Low-income riders can easily pay more than the cost of a weekly or monthly bus pass in single CONNECT card payments over the course of a week or month—up to 180% more—simply because they don’t have the upfront money to pay the full cost of a bus pass at one time. That’s why we also need fare capping, which puts a cap on the amount that any rider can pay in single rides over a given period of time, at the cost of a pass.
3. We need bulk bus passes and transit incentive programs so we can shift the burden of fare costs to the large companies who profit most from public transit.
Right now, only universities can access bulk bus pass rates.
Port Authority needs to have bulk bus pass packages that can be purchased by employers to give to their employees. These programs can also be used by developers to give access to tenants, for social service agencies to give to their clients, and for conferences to provide for their attendees. A bulk bus pass program is a pathway for large companies pay for the transit system that they disproportionately benefit from… especially those large untaxed exployers like UPMC who currently pay nothing for the transit system that keeps their businesses running.
Bulk passes will also drive up ridership at a time when ridership is hovering at 35% of pre-pandemic levels.
4. Fare evasion needs to be decriminalized.
Port Authority police shot and killed Bruce Kelley, Jr. at the Wilkinsburg East Busway station in 2016, with no consequences. Port Authority is moving towards a process of “off-board fare payment” which will require random fare payment checks on the T and on our busways in the coming years. However, unless changes to fare enforcement are made, those checks will be done by armed Port Authority police. Failure to prove a $2.75 payment will lead to $300 fines, jailtime, and criminal charges.

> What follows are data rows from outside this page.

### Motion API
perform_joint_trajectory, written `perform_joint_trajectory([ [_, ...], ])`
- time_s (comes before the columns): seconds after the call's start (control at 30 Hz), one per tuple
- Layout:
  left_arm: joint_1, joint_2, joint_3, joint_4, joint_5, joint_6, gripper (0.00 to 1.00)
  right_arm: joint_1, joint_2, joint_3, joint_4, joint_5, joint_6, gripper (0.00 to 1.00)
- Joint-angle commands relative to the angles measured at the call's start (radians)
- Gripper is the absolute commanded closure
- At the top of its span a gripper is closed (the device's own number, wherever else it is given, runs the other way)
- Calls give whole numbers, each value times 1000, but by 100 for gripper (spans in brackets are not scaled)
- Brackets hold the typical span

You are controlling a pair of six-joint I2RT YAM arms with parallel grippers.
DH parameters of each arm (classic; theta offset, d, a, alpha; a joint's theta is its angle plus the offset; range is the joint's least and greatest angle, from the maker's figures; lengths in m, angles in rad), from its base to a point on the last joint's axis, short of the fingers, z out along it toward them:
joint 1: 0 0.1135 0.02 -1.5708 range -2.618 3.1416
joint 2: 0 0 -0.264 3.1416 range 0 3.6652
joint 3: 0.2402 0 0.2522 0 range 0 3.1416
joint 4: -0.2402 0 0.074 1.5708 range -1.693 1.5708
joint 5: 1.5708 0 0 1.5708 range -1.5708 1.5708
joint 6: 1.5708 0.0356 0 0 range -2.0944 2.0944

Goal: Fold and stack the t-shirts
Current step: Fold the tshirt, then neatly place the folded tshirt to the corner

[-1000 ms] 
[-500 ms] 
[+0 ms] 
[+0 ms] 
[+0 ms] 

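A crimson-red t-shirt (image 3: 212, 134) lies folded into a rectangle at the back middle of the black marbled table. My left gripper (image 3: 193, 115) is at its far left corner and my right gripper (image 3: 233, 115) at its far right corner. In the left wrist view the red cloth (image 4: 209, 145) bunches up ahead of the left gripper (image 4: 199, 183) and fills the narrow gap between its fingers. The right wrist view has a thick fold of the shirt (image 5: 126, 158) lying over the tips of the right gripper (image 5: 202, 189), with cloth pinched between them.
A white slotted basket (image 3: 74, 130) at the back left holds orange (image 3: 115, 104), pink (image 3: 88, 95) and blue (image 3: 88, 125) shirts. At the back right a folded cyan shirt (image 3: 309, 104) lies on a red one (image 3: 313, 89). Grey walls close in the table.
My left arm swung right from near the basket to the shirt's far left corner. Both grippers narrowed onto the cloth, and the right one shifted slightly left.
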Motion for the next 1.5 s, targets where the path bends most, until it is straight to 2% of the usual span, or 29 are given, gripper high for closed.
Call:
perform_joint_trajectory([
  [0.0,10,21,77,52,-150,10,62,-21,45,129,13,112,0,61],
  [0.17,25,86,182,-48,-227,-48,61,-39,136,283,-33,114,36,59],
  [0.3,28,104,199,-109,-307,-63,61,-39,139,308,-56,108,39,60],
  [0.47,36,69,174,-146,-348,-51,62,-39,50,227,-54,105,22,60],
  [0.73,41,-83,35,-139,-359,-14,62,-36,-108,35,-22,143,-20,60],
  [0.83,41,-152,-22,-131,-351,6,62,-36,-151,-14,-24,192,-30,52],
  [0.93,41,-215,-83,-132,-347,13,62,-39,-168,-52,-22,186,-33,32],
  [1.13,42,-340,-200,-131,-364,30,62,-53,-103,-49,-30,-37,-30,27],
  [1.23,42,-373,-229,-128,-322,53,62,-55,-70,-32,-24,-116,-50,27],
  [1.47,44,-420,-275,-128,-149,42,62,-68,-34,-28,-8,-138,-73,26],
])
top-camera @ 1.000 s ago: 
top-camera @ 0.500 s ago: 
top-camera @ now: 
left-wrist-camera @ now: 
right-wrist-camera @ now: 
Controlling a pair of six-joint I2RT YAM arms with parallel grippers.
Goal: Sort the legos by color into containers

Similar policies in other cities have led to the acceleration of the school to prison pipeline, detainment and deportation of our immigrant neighbors, the incarceration of the poor, and racial profiling and murders of unarmed Black and Brown riders.
An equitable fare policy would ensure that fare enforcement be done by civilian, unarmed fare ambassadors, and that fare evasion be treated like parking tickets—with affordable civil penalties or community service.
5. Time and time again, Port Authority asks low-income people to drop everything to give feedback about fares, then does nothing to prove that they’re listening.
When this new fare proposal was announced last month, Port Authority blamed the pandemic for why there was no public input into these proposals. But the reality is that Port Authority has asked riders to give feedback about fares on numerous times over the last two and a half years: during the announcement that they would hire a fare consultant in 2019, during the “Listening Tour” that started at the beginning of 2020, and at the dozens of NexTransit long-range planning meetings that have been held over the last year.
Each time, riders have made time to join these meetings and put forward sound policy proposals for an equitable system.
So riders are left asking, “how has all the feedback that we gave during that time been incorporated into this proposal? Where is the equity in asking us to talk about the same issues over and over again?”
Its time for the Port Authority to be transparent about the rider feedback they’ve gotten about fares over the last two years. And that they show how this feedback was– or wasn’t– incorporated into these suggestions. The agency also needs to give a detailed report of the feedback that they hear from riders during the 40-day comment period on this new proposal.
Check out PPT member Dean Mougianis’ #fairfares video to revisit our top-line demands from the Riders Vision for Public Transit:
But we deserve more ambitious fare changes, that truly address our region’s equity issues that our fare system perpetuates, and a fare system that will support more ridership, not less.